Image bandeau : Juan R. Fuentes / MOLAA, via LA Times

 

Notes

[1] Mariarosa Dalla Costa et Selma James (1972) The Power of Women and the Subversion of the Community.

[2] Silvia Federici et Nicole Cox (1975) «Counterplanning from the Kitchen», dans Silvia Federici (2012) Revolution at Point Zero : Housework, Reproduction and Feminist Struggle, Oakland, PM Press.

[3] À ce sujet, voir Camille Robert et Louise Toupin. (2018) Travail invisible: Portraits d’une lutte féministe inachevée, Montréal, les éditions du remue-ménage..

[4] Silvia Federici, « Reproduction de la force de travail dans l’économie globale? : la révolution féministe inachevée », dans Silvia Federici (2016) Point zéro : propagation de la révolution.

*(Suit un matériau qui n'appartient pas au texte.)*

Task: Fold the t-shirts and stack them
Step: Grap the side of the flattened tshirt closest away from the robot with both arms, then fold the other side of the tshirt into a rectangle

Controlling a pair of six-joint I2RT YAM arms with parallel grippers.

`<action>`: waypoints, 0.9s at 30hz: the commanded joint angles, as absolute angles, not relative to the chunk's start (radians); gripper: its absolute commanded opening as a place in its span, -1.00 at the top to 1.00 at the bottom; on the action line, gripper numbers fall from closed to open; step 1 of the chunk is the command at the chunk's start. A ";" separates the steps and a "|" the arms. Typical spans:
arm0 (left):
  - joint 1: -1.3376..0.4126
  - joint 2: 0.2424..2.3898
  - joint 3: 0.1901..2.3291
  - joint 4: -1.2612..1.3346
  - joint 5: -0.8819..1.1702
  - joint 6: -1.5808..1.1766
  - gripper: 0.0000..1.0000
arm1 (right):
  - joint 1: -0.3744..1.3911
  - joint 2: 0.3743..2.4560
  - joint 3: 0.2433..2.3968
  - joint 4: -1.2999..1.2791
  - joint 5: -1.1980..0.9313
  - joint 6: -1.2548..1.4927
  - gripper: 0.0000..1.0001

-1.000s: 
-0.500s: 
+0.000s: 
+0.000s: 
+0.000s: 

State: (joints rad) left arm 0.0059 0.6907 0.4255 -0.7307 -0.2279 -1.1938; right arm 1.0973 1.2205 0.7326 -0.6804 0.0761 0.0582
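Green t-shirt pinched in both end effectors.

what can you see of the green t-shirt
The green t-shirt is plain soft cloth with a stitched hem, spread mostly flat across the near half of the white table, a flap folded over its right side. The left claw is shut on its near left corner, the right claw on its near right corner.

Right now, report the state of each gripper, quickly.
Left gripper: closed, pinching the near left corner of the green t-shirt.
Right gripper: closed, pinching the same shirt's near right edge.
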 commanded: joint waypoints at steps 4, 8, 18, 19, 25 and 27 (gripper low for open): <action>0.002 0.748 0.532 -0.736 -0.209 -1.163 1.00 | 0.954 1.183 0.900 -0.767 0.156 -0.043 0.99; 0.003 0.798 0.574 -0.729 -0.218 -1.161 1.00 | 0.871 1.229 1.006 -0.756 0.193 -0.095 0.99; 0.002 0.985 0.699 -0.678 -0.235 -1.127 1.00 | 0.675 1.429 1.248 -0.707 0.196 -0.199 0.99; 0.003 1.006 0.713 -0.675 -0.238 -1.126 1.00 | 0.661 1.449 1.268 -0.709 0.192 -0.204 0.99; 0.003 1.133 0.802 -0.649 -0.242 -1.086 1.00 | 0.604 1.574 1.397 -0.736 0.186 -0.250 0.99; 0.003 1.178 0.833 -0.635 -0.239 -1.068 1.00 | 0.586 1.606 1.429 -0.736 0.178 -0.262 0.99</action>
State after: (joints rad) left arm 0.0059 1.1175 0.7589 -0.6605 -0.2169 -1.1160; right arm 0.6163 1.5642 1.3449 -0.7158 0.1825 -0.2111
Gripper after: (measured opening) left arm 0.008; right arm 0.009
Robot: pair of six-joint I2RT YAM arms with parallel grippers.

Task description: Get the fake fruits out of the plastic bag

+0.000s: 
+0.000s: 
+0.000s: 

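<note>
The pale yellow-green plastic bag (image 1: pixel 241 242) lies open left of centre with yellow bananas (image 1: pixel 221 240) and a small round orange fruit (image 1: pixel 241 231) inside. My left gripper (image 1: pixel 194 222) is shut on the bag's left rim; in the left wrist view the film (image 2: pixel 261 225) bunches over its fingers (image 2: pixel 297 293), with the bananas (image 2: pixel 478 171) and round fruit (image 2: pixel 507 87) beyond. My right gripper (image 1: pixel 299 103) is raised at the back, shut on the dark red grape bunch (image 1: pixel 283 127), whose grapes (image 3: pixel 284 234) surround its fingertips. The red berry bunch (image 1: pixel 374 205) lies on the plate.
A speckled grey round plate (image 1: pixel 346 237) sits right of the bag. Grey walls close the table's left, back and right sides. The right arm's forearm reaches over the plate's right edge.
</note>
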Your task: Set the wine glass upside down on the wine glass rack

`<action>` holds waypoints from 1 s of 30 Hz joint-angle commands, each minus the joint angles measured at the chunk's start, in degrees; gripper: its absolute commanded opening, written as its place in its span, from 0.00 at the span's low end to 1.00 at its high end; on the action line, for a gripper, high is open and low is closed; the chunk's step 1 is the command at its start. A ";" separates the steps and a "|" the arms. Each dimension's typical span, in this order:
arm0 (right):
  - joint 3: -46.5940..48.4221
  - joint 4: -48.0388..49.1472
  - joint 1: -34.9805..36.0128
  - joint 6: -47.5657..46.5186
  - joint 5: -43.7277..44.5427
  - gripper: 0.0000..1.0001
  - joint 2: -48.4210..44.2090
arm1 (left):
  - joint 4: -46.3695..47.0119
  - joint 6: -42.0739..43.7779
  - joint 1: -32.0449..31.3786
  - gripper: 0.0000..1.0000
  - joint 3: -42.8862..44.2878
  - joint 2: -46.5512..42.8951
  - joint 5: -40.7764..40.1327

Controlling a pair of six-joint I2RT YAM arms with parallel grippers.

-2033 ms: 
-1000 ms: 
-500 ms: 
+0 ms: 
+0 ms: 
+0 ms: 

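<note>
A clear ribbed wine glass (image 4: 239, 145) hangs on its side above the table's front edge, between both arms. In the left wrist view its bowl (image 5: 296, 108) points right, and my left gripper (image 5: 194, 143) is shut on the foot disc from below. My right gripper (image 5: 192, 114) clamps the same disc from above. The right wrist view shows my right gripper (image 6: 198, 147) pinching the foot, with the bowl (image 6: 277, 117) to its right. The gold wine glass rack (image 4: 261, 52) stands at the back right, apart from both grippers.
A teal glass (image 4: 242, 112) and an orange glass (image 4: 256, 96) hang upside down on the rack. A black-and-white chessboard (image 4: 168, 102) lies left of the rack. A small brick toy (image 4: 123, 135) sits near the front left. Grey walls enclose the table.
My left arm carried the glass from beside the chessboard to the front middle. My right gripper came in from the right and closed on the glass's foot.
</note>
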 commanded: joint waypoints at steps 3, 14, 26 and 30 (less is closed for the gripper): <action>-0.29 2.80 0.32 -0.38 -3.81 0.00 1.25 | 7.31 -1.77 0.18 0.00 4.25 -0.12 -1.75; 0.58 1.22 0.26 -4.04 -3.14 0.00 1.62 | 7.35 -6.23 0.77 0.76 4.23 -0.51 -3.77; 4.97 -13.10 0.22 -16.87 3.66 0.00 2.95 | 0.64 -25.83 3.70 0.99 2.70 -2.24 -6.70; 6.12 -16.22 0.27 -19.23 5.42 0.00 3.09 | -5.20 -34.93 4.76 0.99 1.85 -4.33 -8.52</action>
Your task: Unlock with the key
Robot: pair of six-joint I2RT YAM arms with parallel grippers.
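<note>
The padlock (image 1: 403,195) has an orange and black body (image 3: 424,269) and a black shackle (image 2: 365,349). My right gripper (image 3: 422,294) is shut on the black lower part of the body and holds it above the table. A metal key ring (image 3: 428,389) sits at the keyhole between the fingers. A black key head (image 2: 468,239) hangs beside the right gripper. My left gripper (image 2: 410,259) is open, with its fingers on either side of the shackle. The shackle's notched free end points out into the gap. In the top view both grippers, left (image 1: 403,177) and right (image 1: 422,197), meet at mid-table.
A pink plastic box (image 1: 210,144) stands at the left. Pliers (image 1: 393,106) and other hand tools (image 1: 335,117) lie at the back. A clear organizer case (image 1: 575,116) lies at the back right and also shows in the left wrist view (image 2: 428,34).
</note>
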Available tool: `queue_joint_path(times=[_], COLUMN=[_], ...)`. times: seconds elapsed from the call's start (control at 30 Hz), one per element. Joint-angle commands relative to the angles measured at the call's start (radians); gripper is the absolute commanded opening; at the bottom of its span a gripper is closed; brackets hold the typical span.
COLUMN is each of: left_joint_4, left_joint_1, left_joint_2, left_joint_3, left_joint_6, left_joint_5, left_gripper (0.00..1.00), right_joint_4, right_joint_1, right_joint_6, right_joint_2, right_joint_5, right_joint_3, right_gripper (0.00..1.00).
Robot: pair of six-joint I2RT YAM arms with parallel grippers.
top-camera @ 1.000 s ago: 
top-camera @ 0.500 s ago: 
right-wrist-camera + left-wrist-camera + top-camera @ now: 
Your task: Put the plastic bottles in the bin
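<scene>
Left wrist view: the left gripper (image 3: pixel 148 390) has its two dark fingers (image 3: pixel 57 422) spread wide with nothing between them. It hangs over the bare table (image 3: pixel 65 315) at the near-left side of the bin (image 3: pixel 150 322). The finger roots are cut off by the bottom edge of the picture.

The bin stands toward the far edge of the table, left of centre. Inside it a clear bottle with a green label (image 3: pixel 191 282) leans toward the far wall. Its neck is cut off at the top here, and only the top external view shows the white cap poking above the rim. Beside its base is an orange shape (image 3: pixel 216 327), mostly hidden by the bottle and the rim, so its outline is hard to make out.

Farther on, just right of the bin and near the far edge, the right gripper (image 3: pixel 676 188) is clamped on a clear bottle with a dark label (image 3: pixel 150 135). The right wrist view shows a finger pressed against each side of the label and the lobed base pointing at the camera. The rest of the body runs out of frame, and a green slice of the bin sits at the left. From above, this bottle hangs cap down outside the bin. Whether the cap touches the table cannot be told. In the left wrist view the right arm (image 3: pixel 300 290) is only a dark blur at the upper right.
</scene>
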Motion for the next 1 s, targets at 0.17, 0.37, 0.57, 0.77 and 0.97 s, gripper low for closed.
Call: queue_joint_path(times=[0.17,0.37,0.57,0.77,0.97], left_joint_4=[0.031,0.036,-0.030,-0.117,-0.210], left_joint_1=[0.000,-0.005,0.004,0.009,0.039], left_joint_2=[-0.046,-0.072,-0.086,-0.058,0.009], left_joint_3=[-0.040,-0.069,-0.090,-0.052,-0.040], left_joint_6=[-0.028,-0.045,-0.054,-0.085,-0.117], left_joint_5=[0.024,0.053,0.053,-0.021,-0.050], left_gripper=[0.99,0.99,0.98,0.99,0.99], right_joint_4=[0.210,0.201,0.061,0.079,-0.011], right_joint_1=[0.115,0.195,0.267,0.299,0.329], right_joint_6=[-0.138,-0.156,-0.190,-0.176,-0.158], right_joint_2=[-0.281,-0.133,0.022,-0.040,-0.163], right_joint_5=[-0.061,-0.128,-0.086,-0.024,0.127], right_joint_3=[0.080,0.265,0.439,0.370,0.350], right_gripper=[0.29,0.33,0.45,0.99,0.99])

Salaire ménager, reproduction sociale, combat féministe, Éditions iXe. Voir ici sur Contretemps.

[5] Dans un exemple récent, des restauratrices employaient des travailleur.euse.s sans-papiers sous le salaire minimum. Les travailleur.euse.s ont été arrêté.e.s en vue de leur déportation, tandis que les restauratrices ont été excusées, le juge prenant en considération la pénurie de main-d’oeuvre.

[6] Temps Libre, «Pour une redéfinition du sujet de la lutte. Considérations sur le concept de « travail étudiant » tel que théorisé par le mouvement actuel», janvier 2019, p. 18.

[7] Ibid., p. 29

[8] Selma James, Sex, Race and Class, Londres, Housewives in Dialogue, 1986, p. 12 (traduction libre).

[9] Ingouvernables, « On s’est radicalisé dans nos temps libres / Nous ne voulons pas être des étudiant.e.s, nous sommes des délinquant.es », p.1-2

[10] Louis-Thomas Leguerrier et Thierry Beauvais-Gentile, «Le mépris comme salaire de notre peine», CUTE Magazine, automne 2016.

[11] Davide Gallo Lassere et Gigi Roggero, «Par delà opéraïsme et post-opéraïsme. Entretien avec Gigi Roggero», Période, septembre 2018.

[12] Comme le souligne Mario Tronti dans Ouvriers et capital: «Pour lutter contre le capital, la classe ouvrière doit lutter contre elle-même en tant que capital».

[13] Gianluca Pittavino, «Romano Alquati : de l’opéraïsme aux écrits inédits des années 1990», Période, février 2018.